→ Problem description
Transcribe the tail of the listing: start at the line containing "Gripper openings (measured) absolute" and stop after the last line, keeping every character as is and adding nothing.
■ ■ ■ ■ ■ ■ ■
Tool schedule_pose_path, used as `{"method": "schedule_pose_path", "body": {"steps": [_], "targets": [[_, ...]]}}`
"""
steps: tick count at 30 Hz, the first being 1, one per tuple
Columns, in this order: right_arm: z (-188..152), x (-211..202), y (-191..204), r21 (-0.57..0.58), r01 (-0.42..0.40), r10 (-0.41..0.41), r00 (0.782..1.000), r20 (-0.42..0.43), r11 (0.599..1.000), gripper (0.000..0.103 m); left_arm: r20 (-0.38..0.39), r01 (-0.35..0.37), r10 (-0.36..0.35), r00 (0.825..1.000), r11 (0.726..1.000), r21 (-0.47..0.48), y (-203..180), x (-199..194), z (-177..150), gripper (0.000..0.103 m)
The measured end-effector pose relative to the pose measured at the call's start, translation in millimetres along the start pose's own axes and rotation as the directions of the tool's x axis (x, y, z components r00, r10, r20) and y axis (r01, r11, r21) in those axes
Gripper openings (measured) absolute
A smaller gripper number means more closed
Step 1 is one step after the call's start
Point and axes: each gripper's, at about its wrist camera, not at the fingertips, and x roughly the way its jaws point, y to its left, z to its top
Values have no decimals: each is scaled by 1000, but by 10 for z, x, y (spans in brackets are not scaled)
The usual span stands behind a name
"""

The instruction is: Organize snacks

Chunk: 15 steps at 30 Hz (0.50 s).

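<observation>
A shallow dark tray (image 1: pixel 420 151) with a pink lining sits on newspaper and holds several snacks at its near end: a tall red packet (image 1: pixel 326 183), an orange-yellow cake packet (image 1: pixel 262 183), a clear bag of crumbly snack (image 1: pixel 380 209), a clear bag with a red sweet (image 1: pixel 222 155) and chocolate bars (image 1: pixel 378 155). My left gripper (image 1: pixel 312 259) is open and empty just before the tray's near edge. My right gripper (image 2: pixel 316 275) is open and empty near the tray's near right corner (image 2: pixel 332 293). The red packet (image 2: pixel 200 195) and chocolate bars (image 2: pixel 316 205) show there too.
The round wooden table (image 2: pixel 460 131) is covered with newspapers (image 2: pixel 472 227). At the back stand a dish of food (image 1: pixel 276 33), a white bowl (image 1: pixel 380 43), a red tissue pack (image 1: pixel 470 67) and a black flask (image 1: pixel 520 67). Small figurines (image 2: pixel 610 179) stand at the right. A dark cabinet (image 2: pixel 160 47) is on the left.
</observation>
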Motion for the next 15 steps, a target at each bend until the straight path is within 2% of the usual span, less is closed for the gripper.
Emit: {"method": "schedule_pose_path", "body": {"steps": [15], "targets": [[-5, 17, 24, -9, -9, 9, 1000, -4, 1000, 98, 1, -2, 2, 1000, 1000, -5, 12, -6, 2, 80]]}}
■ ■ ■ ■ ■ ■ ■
→ Your solution
Gripper openings (measured) absolute
A smaller gripper number means more closed
Step 1 is one step after the call's start
Point and axes: each gripper's, at about its wrist camera, not at the fingertips, and x roughly the way its jaws point, y to its left, z to its top
Values have no decimals: each is scaled by 1000, but by 10 for z, x, y (spans in brackets are not scaled)
The usual span stands behind a name
"""

The instruction is: Organize snacks

Chunk: 15 steps at 30 Hz (0.50 s).

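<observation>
A shallow dark tray (image 1: pixel 420 151) with a pink lining sits on newspaper and holds several snacks at its near end: a tall red packet (image 1: pixel 326 183), an orange-yellow cake packet (image 1: pixel 262 183), a clear bag of crumbly snack (image 1: pixel 380 209), a clear bag with a red sweet (image 1: pixel 222 155) and chocolate bars (image 1: pixel 378 155). My left gripper (image 1: pixel 312 259) is open and empty just before the tray's near edge. My right gripper (image 2: pixel 316 275) is open and empty near the tray's near right corner (image 2: pixel 332 293). The red packet (image 2: pixel 200 195) and chocolate bars (image 2: pixel 316 205) show there too.
The round wooden table (image 2: pixel 460 131) is covered with newspapers (image 2: pixel 472 227). At the back stand a dish of food (image 1: pixel 276 33), a white bowl (image 1: pixel 380 43), a red tissue pack (image 1: pixel 470 67) and a black flask (image 1: pixel 520 67). Small figurines (image 2: pixel 610 179) stand at the right. A dark cabinet (image 2: pixel 160 47) is on the left.
</observation>
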Motion for the next 15 steps, a target at each bend until the straight path is within 2% of the usual span, less is closed for the gripper.
Emit: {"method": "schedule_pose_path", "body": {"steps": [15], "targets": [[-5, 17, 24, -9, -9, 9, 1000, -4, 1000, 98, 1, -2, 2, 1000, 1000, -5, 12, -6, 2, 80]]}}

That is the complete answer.